Monday, December 24, 2012

Advent-Into-Christmas Greeting


This year, in lieu of greeting cards, I wrote this circular letter, which I sent to friends near and far, and which I now open to you, my reader friends. A very happy Christmas to you.

My friend,

Hello from San Lorenzo Seminary and the Capuchin Franciscan novitiate. Hello from California! Hello from the heart, where I keep everything I treasure. I send you this greeting to tell you I have laid your image and likeness in my treasury to honor your sacred worth to me. In your own special way you have changed my life, increased it, directed it, given or shown it meaning. May God always help me appreciate the value of what—no, who—has been my very good fortune.

In a few years, when I make my solemn profession of the vow of poverty, I will possess nothing of my own and make sparing use of fewer things, all in the hope of enjoying everything God has provided. I do not have to wait for that day to vow to you now that I will never “possess” you or “use” you, but I will rejoice in our friendship and fellowship. Although this year I am secluded from the world and all the places I have known and have been known in, I feel connected spiritually to you. We are only separated, not estranged. And the chances are good we will come together again someday—perhaps even next year, when I return to the Northeast and settle in Boston to continue my initial formation into religious life.
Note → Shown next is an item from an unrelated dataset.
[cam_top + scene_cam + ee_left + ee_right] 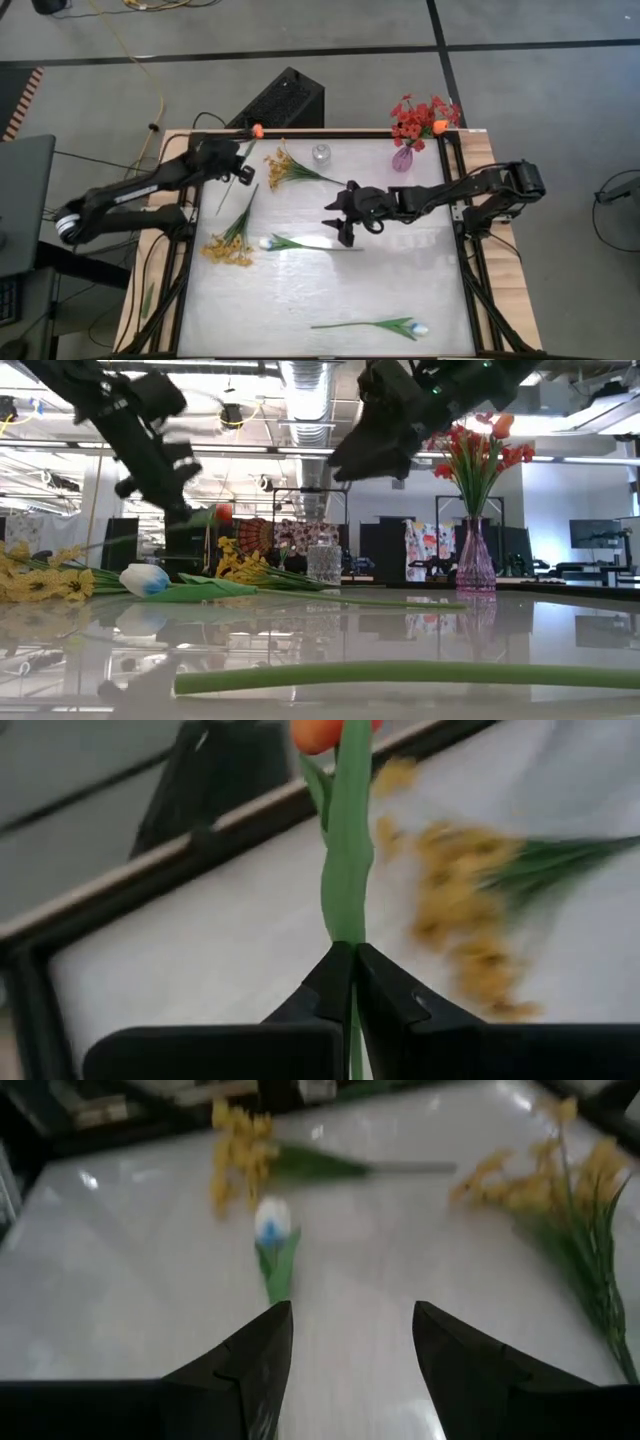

I share with you these hopes for reunion because it is Advent, and the only way I know how to prepare for the coming of Christ is to prepare to meet his likeness in your soul. These days, time flows so fast, there is little cause to wait, but when I look east with my spiritual sense, time comes to a stop, and, looking for you and all my friends, I have to learn patience again. It has been seven months since I left home and traveled to a land far from everywhere to begin a year of contemplation. I have seven more months in this beautiful desert valley. I must wait for you and all my sisters and brothers in spirit. But God, for whom a thousand years is like a day, is so good. I have been led graciously to a place where a hundred days are like an hour. We will come together, and it will only be a little while! Yet it is also time enough to prepare well for our coming. Love divine is truly kind and merciful. Look east with me, my friend. Let us look together, and let us look to each other. Love the Guest is on the way.

It is not in my power to bless anyone or anything, so I pray God, whose power surpasses all, will add the blessing to these words. And surely the God of Israel, the God of Jesus and Saint Francis of Assisi, will be as generous, merciful, and loving to you as to me, and many times over what we dare to hope.